Brad Dickerson: The real value of this to patients and families is I think three-fold. Number one, what can they expect? The second question out of a person’s mouth after they say, “What’s my diagnosis?” is “What’s going to happen to me?” Helping patients and families plan for their future in terms of the types of symptoms they are likely to experience, the ways we need to be monitoring them and the kinds of supports they’re going to need is a really important thing to start with at the beginning of the journey as best as we can.

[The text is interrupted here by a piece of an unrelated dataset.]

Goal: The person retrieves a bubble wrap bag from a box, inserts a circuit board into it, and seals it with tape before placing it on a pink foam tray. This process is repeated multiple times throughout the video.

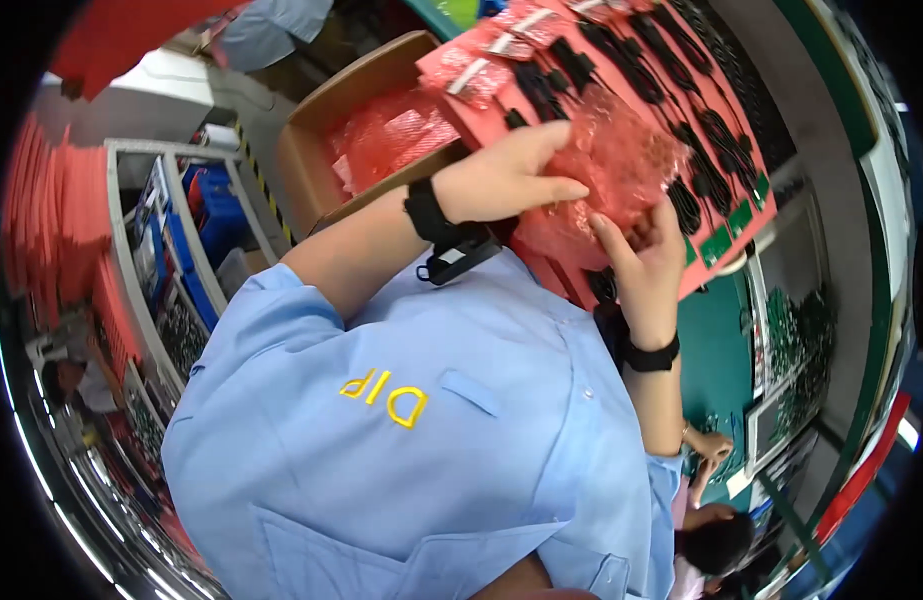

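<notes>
My left hand [503, 180] and my right hand [641, 255] both grip a pink-red bubble-wrap bag [611, 165] held up in front of my chest. The left fingers lie over the bag's top edge; the right fingers pinch its lower side. Each wrist carries a black strap. Behind the bag lies a red mat [726, 215] covered with several black coiled cable pieces [681, 100] and a few small green boards. My blue shirt fills the lower middle of the view.
An open cardboard box [311, 150] holding more red bubble bags sits left of my hands. Metal shelving with blue bins [196, 215] stands at the left. A green worktop [721, 350] lies to the right. Another person [716, 540] works at lower right.
</notes>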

Secondly, people want to connect with a community of people that are affected in a similar way. The Alzheimer’s Association, generally speaking, covers the broad waterfront, but a lot of their programs are specialized for people with Alzheimer’s. There’s also the Association for Frontotemporal Degeneration. There’s the Cure PSP community for people with this rare illness called progressive supranuclear palsy. And there’s a Lewy body support network as well. So, connecting with those support networks can be a very valuable empowering step for patients and families to take to help them feel less isolated.

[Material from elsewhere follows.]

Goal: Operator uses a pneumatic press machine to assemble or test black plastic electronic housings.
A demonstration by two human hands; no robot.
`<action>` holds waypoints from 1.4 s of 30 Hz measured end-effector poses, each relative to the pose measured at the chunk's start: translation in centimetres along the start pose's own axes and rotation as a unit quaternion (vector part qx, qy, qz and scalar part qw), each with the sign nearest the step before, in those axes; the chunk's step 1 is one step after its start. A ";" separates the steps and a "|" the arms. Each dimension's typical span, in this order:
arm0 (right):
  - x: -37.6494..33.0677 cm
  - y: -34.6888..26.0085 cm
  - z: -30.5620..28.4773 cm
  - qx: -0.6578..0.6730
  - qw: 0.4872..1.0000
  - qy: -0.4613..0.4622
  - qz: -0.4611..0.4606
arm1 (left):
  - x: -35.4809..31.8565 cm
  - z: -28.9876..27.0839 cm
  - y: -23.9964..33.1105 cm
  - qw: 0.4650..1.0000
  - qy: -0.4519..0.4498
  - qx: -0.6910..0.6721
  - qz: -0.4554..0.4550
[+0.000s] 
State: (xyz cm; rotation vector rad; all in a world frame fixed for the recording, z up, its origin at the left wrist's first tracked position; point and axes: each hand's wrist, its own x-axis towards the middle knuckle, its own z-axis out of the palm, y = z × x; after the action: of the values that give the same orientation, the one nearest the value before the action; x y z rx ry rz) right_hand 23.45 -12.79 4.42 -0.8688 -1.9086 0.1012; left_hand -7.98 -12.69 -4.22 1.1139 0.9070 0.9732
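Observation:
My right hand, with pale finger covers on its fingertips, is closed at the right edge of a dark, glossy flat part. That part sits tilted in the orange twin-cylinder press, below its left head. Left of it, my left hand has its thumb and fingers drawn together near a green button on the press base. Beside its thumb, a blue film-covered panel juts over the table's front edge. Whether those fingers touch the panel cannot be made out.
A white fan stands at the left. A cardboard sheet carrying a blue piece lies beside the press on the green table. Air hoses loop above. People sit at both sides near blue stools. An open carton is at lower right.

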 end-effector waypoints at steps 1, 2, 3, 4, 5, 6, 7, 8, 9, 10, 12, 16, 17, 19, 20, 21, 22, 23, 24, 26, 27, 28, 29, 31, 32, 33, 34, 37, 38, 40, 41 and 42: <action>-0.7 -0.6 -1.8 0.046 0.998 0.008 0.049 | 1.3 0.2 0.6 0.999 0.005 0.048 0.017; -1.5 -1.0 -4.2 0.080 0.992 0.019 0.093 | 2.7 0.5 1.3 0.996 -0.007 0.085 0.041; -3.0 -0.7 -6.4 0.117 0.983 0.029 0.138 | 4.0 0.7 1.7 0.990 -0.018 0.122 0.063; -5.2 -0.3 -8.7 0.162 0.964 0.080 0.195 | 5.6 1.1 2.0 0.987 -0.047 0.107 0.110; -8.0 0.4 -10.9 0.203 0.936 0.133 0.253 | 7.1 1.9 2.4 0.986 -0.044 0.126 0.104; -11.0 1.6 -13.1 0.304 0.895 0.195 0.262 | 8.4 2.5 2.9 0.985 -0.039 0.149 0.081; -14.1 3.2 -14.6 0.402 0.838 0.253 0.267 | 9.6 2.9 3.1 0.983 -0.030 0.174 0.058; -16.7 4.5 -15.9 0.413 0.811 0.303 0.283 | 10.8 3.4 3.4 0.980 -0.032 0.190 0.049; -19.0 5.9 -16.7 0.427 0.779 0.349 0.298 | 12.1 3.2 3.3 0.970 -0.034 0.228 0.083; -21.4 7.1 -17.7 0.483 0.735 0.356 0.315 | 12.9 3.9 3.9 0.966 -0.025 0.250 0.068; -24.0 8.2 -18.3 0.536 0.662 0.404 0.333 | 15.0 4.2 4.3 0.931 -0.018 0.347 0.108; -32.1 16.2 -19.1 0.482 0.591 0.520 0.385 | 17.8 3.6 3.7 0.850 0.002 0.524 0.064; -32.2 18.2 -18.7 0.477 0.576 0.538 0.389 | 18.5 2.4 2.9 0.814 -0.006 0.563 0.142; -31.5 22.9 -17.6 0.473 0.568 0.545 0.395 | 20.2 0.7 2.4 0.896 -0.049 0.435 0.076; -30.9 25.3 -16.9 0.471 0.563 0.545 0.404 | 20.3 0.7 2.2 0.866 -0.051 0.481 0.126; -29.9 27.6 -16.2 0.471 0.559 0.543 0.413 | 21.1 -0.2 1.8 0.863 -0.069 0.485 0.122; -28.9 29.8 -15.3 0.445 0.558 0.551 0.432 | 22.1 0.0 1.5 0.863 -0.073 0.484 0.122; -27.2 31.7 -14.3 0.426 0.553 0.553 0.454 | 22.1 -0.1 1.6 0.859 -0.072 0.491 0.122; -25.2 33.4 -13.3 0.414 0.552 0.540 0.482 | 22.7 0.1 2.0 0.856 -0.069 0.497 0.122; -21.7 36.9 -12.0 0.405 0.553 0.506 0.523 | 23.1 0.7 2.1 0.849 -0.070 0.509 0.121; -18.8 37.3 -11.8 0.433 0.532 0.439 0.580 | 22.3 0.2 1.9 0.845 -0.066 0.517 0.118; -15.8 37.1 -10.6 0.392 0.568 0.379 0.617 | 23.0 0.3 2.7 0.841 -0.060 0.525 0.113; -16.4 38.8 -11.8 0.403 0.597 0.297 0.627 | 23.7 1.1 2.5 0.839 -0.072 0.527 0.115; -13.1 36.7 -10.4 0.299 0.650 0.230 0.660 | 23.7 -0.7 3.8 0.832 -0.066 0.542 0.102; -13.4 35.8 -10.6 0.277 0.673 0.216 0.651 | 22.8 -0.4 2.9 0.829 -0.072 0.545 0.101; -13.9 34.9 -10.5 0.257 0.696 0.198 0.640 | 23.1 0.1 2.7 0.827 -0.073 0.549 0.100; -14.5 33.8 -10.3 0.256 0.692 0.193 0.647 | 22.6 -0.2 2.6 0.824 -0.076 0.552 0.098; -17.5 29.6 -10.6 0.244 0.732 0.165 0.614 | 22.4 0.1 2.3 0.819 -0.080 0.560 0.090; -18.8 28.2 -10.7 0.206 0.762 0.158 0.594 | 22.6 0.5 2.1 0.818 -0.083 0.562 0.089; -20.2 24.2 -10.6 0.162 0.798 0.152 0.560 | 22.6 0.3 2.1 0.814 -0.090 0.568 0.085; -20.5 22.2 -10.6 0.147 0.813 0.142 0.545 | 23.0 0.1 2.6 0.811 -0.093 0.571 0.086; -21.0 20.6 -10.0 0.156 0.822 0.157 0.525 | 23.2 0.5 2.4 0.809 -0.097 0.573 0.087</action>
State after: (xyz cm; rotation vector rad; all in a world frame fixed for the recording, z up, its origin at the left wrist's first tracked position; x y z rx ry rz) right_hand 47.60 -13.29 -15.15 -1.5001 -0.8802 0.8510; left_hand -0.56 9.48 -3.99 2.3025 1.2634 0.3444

Ultimately, the importance, we hope, will be in targeted therapies. As you say, at the moment, we’re best able to treat people’s symptoms. Those may not differ, depending on the molecular pathology. They differ depending on the symptoms. You may or may not need a specific diagnosis to develop that kind of care plan. But if you want to try to connect people with clinical trials they can enroll in to try to gain access to the next generation of therapies, that’s where the more specific diagnosis is often necessary.
Being Patient: You also see patients as well as conduct research. Is there any trend that you’ve seen in terms of number of Alzheimer’s versus Frontotemporal Dementia?
Brad Dickerson: I think the trends that I’ve been seeing are that people want access to good quality care earlier in their condition in many cases. Frontotemporal Dementia is a rare disease that we don’t have great estimates for the frequency of it. It probably affects fewer than 200,000 Americans, which makes it a rare disease by the FDA’s definition.
Young onset Alzheimer’s may be similar. It may be a rare disease in that sense too, and some people think that it may actually be different than typical later onset Alzheimer’s, which affects 5 million, or an estimated 5 million Americans, so there’s really an order of magnitude difference.
But I see more young people in their 50s, sometimes even 40s, we’re taking care of a number of people in their 30s, we’ve seen patients as young as in their 20s with these often very devastating aggressive forms of these diseases, that are quite rare and sometimes very genetically determined.
I am seeing more people in the prime of their lives, in their 50s, in their careers, running a household, doing whatever they are doing that people are dependent on them for, who in some cases are marginalized because nobody knows why they’re not functioning at the level that they used to be. And those patients I think are coming more frequently for a detailed evaluation and care plan and to try to get engaged in research to do something more specific about the condition that they’re suffering from. I think that’s happening and I think we’re also seeing people that want to be more empowered to drive their own care and participate in decisions from an earlier stage of their illness.